2. On January 5, 1990 plaintiff sustained a compensable injury by accident when she slipped and fell at work. Following the injury she initially complained of pain from her buttock into her left leg and she sought treatment from Dr. Chapman. Within a short time, however, she was also experiencing neck and left arm pain and she went to Dr. Lassiter for that problem. She had been treated by those physicians or their offices for her previous problems.
3. Dr. Chapman referred plaintiff to physical therapy which gave her relief from her low back problems. He released her from care on January 30, 1990. Dr. Lassiter was of the opinion that plaintiff's cervical spine problems would resolve with time so he allowed her to continue working; however, in March 1990 she developed worse symptoms and he ordered diagnostic tests which revealed a ruptured disc at C6-7. Consequently, on April 24, 1990 he performed surgery to decompress that interspace.

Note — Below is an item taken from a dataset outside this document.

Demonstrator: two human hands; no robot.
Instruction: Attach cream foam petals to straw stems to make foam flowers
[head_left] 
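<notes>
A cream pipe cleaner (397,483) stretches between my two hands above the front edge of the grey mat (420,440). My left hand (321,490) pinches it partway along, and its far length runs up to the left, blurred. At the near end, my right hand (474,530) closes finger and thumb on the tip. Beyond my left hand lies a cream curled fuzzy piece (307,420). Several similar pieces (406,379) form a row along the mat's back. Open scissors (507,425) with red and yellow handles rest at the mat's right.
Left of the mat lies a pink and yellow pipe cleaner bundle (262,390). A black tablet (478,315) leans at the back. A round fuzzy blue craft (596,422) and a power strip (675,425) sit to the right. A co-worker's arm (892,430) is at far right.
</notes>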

4. Plaintiff continued to experience symptoms following the surgery but no further surgery was recommended. In February 1991 Dr. Lassiter referred her to a pain management center where she underwent physical therapy and work hardening. During an exercise in work hardening, she injured her low back. Dr. Wilder treated her for the lumbar symptoms with several epidural steroid injections which gave her some temporary relief, but her symptoms persisted and he referred her to Dr. Dardin. Dr. Dardin examined plaintiff on December 4, 1991. He was of the opinion that the fusion at L4-5 was not solid and discussed surgery with her. She then returned to Dr. Chapman for another opinion and he concurred with the diagnosis and also felt that she had L5-S1 foraminal stenosis. Dr. Chapman recommended surgery at both levels. Plaintiff elected to have Dr. Chapman perform the operation.
5. After the surgery by Dr. Chapman, plaintiff underwent rehabilitation. Although she continued to experience some difficulties, Dr. Chapman released her to return to work in January 1993. He also gave her an additional permanent partial impairment rating which was attributable to her injury in January 1990. Dr. Lassiter had also previously rated her for her additional cervical spine impairment.
6. Plaintiff did not return to work when Dr. Chapman released her. She and her husband decided that she would not go back to work. The decision was based in part on the assumption that they would be moving to Nevada since Mr. Segrest's employment was being transferred there. However, plaintiff also did not agree with Dr. Chapman's assessment of her employability.
7. Defendants had previously admitted liability for benefits under the Workers' Compensation Act and had paid compensation to plaintiff for temporary total disability since March 14, 1990 when she first began missing work as a result of the injury. In March 1993 the parties entered into a Form 26 agreement providing for payment of permanent partial disability in accordance with the impairment ratings she had been given by both doctors. The agreement was approved by the Industrial Commission.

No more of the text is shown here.